What you should do:
Here are the records. Write out exactly the lines between the one holding "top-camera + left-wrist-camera" and the one holding "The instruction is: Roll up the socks", inclusive.

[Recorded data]
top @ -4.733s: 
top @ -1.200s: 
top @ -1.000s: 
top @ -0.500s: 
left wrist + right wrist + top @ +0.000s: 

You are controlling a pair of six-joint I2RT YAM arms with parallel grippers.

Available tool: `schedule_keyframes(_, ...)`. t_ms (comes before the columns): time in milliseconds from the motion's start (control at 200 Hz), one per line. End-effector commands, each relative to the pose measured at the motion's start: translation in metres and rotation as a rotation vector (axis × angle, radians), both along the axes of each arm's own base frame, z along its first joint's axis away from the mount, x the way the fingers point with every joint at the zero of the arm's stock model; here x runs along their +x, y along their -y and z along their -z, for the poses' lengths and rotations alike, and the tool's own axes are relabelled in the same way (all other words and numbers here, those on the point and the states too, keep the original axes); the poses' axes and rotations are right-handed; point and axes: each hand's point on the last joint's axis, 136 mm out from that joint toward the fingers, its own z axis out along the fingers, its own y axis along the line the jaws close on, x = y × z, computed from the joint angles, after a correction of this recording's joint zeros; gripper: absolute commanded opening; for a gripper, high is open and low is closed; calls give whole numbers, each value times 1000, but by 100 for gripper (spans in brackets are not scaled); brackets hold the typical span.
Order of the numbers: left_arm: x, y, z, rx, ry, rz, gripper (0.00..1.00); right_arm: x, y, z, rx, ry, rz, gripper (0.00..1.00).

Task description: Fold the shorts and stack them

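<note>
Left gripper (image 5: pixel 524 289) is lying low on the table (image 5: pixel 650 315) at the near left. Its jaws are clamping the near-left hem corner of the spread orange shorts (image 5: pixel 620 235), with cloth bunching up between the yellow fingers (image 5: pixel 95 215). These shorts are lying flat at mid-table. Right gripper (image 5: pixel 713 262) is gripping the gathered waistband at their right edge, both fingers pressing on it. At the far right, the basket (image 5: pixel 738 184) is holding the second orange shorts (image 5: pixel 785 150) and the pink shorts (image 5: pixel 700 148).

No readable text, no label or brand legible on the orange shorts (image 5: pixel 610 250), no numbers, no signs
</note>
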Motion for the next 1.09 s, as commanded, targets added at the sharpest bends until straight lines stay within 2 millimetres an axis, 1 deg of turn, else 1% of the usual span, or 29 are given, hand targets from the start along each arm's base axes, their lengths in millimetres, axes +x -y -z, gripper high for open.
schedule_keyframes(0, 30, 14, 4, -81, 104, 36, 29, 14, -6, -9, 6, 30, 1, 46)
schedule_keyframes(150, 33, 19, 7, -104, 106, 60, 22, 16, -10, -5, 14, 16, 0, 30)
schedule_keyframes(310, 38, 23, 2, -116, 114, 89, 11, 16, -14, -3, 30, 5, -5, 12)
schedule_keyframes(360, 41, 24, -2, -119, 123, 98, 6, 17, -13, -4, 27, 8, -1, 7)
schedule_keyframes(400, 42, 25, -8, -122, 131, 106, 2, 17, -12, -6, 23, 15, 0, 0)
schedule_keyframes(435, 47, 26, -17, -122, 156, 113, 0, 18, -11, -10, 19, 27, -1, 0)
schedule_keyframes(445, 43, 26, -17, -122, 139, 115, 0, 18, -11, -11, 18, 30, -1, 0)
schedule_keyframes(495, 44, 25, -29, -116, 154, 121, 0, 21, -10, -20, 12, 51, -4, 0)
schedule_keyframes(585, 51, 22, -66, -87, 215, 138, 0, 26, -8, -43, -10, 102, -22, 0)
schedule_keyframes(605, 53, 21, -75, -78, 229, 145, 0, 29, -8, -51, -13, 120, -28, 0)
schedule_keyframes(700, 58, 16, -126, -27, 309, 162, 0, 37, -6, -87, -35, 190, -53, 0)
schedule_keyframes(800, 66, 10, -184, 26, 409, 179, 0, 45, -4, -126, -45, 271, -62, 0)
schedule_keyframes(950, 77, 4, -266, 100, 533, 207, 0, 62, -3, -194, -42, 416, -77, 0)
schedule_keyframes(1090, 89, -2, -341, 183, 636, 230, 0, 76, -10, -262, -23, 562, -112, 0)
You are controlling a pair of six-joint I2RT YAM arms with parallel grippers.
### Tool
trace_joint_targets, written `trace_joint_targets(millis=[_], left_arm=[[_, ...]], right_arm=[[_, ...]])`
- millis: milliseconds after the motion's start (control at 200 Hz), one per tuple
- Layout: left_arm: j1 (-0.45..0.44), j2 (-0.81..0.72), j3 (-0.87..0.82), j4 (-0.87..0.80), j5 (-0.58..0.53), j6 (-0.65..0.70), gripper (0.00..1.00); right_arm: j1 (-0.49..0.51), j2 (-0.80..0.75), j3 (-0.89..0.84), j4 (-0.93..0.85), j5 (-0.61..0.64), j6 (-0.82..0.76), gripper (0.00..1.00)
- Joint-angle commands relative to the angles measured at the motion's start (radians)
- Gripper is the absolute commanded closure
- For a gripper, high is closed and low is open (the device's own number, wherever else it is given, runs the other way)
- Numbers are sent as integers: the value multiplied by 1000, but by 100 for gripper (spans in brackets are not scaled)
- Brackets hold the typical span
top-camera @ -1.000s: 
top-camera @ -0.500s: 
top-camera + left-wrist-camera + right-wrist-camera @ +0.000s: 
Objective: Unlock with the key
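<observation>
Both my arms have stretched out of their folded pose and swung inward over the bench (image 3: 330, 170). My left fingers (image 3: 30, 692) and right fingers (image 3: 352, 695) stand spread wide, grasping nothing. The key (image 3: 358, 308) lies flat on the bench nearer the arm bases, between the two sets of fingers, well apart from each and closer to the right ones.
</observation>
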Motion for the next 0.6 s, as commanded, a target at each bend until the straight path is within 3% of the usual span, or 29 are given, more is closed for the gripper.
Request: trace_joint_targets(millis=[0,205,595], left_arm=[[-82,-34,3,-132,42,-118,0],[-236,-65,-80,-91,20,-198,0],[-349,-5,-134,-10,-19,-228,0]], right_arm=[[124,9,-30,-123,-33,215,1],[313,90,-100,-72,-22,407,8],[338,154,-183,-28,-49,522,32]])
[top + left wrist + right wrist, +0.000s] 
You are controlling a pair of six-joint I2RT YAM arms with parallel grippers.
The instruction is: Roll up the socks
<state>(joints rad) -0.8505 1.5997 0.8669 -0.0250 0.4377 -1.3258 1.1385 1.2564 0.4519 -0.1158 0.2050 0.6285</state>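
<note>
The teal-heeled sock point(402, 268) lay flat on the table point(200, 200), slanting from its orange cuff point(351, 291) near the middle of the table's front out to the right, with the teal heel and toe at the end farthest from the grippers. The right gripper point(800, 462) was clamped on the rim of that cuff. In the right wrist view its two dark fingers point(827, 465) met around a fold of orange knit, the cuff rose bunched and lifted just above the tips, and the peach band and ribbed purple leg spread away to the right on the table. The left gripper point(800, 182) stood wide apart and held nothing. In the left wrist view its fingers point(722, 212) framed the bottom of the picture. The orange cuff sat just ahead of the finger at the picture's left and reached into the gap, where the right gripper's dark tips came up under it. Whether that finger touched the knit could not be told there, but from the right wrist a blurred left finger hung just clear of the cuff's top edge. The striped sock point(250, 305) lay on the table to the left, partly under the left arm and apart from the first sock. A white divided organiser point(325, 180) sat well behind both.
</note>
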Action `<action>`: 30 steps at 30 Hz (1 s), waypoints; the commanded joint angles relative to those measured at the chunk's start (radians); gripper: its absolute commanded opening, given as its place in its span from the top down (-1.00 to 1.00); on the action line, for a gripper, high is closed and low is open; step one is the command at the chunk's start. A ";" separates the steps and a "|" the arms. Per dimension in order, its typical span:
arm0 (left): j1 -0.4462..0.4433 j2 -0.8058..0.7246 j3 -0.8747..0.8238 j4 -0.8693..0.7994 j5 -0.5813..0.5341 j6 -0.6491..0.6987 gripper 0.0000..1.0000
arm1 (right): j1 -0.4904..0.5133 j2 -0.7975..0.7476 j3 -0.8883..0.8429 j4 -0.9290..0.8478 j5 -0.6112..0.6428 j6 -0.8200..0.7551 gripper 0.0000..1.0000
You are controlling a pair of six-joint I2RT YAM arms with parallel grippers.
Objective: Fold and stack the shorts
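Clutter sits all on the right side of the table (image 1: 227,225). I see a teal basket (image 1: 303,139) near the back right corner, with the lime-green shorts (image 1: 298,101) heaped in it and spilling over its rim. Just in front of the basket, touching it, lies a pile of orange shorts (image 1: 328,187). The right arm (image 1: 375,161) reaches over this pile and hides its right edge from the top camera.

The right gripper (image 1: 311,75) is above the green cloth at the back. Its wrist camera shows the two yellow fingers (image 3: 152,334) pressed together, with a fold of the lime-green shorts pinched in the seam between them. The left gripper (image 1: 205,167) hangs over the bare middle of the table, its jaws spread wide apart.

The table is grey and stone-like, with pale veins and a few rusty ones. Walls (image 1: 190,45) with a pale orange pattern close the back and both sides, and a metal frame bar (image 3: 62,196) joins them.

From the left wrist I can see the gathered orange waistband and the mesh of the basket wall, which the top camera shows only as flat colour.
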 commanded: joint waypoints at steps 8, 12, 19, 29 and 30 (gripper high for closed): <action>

Solution:
top-camera + left-wrist-camera + right-wrist-camera @ +0.000s: 
Objective: Unlock with the key
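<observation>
Both my arms have stretched out of their folded pose and swung inward over the bench (image 3: 330, 170). My left fingers (image 3: 30, 692) and right fingers (image 3: 352, 695) stand spread wide, grasping nothing. The key (image 3: 358, 308) lies flat on the bench nearer the arm bases, between the two sets of fingers, well apart from each and closer to the right ones.
</observation>
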Motion for the next 0.6 s, as commanded, a target at each bend until the straight path is within 3% of the usual span, or 29 are given, more is closed for the gripper.
Request: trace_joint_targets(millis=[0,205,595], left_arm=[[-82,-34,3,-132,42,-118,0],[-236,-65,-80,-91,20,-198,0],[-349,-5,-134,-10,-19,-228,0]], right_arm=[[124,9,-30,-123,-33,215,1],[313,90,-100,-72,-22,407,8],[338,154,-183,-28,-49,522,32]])
[top + left wrist + right wrist, +0.000s] 
You are controlling a pair of six-joint I2RT YAM arms with parallel grippers.
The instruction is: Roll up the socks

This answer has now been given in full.